I think Foer's narrative style and stylistic language overall have an impressive breadth; the descriptions are so uninhibited and very detailed, yet also quirky and sporadic that the incoherent ramblings of each of its three major narrators can be very poetic and poignant, if not altogether exhausting to peruse. I can liken Oskar to Christopher John Francis Boone from Mark Haddon's A Curious Incident of the Dog in the Nighttime because I think Oskar may also have a developmental disorder and may even be in the autism spectrum. He sure is a strange child with a sense of wonderment yet also well-acquainted with cynical and disheartening views about how the world works and the agonizing paradoxes of death and living. His grandparents are probably the saddest people I have ever encountered in fiction. Oskar's detailed accounts remind me of Captain Ahab's in Moby Dick where nothing is held back. This also means that Foer's writing has a tendency to drone, often at the consequence of the story's natural flow itself. Much like Moby Dick, this expansive writing style that is borderline anal retentive is an acquired taste and so I don't recommend this book for easy and casual reading. I admit that even I was getting irritated if not entirely bored in some passages.

Despite that, Extremely Loud and Incredibly Close was a fulfilling and daring chronicle about grief and loss, death and metamorphosis, told in the conflicting yet enriched perspectives between a child who lost a parent and an old married couple who lost their son.
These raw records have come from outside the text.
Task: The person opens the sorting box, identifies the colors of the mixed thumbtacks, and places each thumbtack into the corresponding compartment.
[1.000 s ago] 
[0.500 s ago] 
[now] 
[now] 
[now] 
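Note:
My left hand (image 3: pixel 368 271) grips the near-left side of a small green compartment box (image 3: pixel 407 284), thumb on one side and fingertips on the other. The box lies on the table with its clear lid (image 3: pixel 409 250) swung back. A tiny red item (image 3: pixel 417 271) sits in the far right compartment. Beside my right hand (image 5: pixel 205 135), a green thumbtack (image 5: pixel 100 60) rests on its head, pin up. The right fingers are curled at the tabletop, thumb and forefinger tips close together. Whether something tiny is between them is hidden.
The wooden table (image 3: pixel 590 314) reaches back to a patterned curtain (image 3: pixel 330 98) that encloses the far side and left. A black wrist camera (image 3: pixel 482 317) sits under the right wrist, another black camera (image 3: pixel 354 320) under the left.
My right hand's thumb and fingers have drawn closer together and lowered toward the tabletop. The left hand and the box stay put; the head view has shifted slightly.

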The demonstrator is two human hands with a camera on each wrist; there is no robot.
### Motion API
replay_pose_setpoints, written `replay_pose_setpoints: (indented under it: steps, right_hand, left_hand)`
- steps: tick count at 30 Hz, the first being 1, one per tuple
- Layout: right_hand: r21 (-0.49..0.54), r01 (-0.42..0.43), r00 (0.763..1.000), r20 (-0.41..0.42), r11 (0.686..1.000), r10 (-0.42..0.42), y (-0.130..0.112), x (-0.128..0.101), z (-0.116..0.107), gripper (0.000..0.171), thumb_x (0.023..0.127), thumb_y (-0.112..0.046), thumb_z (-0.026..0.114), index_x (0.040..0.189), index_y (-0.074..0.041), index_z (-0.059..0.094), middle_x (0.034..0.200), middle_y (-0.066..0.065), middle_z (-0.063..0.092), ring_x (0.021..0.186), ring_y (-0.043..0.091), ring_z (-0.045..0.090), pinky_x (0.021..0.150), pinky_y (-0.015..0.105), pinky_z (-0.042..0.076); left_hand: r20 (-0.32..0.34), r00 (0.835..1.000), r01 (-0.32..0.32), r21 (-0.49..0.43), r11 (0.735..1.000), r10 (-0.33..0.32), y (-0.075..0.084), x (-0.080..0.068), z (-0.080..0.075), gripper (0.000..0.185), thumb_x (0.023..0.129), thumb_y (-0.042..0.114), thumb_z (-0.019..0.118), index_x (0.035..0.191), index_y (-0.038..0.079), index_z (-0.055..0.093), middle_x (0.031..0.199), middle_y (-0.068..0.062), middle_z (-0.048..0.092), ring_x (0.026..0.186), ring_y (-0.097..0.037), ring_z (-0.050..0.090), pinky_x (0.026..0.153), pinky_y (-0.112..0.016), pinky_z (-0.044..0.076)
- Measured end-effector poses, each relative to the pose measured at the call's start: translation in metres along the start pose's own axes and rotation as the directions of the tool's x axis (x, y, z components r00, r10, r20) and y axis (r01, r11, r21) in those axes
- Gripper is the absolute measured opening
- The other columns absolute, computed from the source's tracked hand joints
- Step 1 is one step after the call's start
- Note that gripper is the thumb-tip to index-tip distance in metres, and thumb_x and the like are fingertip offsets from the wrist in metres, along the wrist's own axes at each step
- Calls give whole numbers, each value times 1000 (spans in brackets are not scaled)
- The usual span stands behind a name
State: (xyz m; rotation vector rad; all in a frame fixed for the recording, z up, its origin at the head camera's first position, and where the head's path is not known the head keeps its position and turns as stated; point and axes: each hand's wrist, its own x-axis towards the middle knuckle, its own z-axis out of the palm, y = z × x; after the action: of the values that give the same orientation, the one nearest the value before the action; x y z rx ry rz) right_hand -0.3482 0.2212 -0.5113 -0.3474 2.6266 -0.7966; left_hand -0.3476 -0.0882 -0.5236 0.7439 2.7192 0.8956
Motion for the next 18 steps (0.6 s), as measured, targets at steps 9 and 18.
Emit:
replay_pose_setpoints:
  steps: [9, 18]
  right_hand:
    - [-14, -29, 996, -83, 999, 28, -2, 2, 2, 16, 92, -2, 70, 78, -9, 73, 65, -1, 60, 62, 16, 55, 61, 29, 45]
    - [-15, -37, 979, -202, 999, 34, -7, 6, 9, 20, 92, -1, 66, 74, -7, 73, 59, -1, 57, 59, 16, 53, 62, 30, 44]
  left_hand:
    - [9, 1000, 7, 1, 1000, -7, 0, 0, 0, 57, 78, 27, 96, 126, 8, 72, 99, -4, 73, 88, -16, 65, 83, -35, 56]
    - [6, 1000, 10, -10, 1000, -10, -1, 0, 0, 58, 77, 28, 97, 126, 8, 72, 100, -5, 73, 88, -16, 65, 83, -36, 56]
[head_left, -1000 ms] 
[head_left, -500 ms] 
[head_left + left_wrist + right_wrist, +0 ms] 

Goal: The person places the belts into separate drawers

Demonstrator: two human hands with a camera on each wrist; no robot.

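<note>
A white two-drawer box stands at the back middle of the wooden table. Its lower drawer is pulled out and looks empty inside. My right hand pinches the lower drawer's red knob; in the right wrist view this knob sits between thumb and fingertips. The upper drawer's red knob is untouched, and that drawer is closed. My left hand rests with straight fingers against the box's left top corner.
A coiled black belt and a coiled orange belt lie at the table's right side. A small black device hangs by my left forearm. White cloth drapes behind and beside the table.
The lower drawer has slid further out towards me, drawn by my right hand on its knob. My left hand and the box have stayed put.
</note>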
The 9-11 inspiration was done just right without giving itself to some condescending melodrama, and Foer was actually able to create a vivid landscape of feelings whenever he can say a lot more with the most economical words as long as they can deeply speak to the heart. The trouble with the writing which I remain critical of simply lies in its indulgent tendency to become garrulous, filling the pages with too much information that interrupts the flow of an otherwise consuming and unique narrative. 

In a nutshell, I really liked this book for its effort to convey how a young mind tries to process having a loved one die in an event of national importance, and how that can potentially mess him up. I really thought Foer had the ability to distill the essence of such pain and wanton longing, particularly when I read the passages shared by the grandparents because those parts of the book really made me feel as if contents of my own soul are laid bare before me, and I fear what is being reflected back in its muddled surface. Extremely Loud and Incredibly Close is an elegant tale that for me struggles and somewhat succeeds in offering half of the answer for The Beatles' song about where all the lonely people come from, and the wondrous, possible places that they travel to once they decided there is no reason to stay stuck in a place that only makes them feel less whole.